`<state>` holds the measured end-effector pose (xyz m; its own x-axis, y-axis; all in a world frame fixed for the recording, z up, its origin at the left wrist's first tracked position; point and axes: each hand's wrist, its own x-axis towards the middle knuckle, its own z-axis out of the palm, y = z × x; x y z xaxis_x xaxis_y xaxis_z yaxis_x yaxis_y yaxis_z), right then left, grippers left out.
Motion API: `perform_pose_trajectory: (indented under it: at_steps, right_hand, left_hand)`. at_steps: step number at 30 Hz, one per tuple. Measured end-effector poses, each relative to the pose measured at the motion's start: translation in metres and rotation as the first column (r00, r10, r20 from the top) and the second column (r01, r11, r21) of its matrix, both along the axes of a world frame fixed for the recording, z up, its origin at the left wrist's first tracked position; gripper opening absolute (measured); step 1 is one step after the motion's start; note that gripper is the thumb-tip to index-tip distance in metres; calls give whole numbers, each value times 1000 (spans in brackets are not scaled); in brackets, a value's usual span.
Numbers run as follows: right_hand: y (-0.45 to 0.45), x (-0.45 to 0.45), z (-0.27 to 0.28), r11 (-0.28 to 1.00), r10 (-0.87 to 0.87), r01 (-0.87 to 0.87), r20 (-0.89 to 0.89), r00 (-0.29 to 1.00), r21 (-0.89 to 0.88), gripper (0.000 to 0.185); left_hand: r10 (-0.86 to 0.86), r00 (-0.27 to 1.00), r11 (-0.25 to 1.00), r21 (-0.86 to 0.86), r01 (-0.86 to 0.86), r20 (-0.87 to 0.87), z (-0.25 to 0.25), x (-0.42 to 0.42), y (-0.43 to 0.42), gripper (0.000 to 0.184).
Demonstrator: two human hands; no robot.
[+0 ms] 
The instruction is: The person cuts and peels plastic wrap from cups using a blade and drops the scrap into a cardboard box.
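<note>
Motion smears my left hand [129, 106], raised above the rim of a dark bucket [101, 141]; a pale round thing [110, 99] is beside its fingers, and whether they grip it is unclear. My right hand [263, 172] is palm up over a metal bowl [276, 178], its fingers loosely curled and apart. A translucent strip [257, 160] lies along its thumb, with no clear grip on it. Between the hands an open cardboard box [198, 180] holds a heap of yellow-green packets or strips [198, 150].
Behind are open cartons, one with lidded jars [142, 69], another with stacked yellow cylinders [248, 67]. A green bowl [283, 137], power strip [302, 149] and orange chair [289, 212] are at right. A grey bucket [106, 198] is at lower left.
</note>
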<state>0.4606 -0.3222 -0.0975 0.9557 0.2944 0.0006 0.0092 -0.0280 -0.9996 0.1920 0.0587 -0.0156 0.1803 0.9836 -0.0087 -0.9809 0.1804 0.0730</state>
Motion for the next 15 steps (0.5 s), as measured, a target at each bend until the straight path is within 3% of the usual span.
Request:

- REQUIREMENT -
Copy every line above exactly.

- SOLUTION TO THE PROBLEM -
`<state>` holds the measured end-effector pose (xyz m; its own x-axis, y-axis; all in a world frame fixed for the recording, z up, its origin at the left wrist's first tracked position; point and axes: each hand's wrist, its own x-axis towards the middle knuckle, its own z-axis out of the palm, y = z × x; x y z xaxis_x xaxis_y xaxis_z yaxis_x yaxis_y yaxis_z), right then left, grippers left out.
Motion API: `perform_pose_trajectory: (indented under it: at_steps, right_hand, left_hand)`. at_steps: step number at 30 Hz, one per tuple. Measured end-effector poses, each relative to the pose measured at the motion's start: translation in metres and rotation as the first column (r00, r10, r20 from the top) and the second column (r01, r11, r21) of its matrix, both along the axes of a world frame fixed for the recording, z up, its origin at the left wrist's first tracked position; gripper opening absolute (measured); step 1 is one step after the motion's start; note that gripper is the thumb-tip to index-tip distance in metres; calls give whole numbers, each value times 1000 (spans in brackets are not scaled); in brackets, a value's usual span.
Numbers run as follows: right_hand: y (-0.45 to 0.45), x (-0.45 to 0.45), z (-0.27 to 0.28), r11 (-0.28 to 1.00), r10 (-0.87 to 0.87), r01 (-0.87 to 0.87), r20 (-0.89 to 0.89), r00 (-0.29 to 1.00), r21 (-0.89 to 0.88), gripper (0.000 to 0.185); left_hand: r10 (-0.86 to 0.86), r00 (-0.27 to 1.00), r11 (-0.25 to 1.00), r21 (-0.86 to 0.86), r01 (-0.86 to 0.86), r20 (-0.87 to 0.87), z (-0.25 to 0.25), x (-0.42 to 0.42), y (-0.43 to 0.42), gripper (0.000 to 0.184).
Demonstrator: two human hands; no robot.
[+0 ms] 
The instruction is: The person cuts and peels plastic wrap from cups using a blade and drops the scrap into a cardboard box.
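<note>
Motion smears my left hand [129, 106], raised above the rim of a dark bucket [101, 141]; a pale round thing [110, 99] is beside its fingers, and whether they grip it is unclear. My right hand [263, 172] is palm up over a metal bowl [276, 178], its fingers loosely curled and apart. A translucent strip [257, 160] lies along its thumb, with no clear grip on it. Between the hands an open cardboard box [198, 180] holds a heap of yellow-green packets or strips [198, 150].
Behind are open cartons, one with lidded jars [142, 69], another with stacked yellow cylinders [248, 67]. A green bowl [283, 137], power strip [302, 149] and orange chair [289, 212] are at right. A grey bucket [106, 198] is at lower left.
</note>
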<state>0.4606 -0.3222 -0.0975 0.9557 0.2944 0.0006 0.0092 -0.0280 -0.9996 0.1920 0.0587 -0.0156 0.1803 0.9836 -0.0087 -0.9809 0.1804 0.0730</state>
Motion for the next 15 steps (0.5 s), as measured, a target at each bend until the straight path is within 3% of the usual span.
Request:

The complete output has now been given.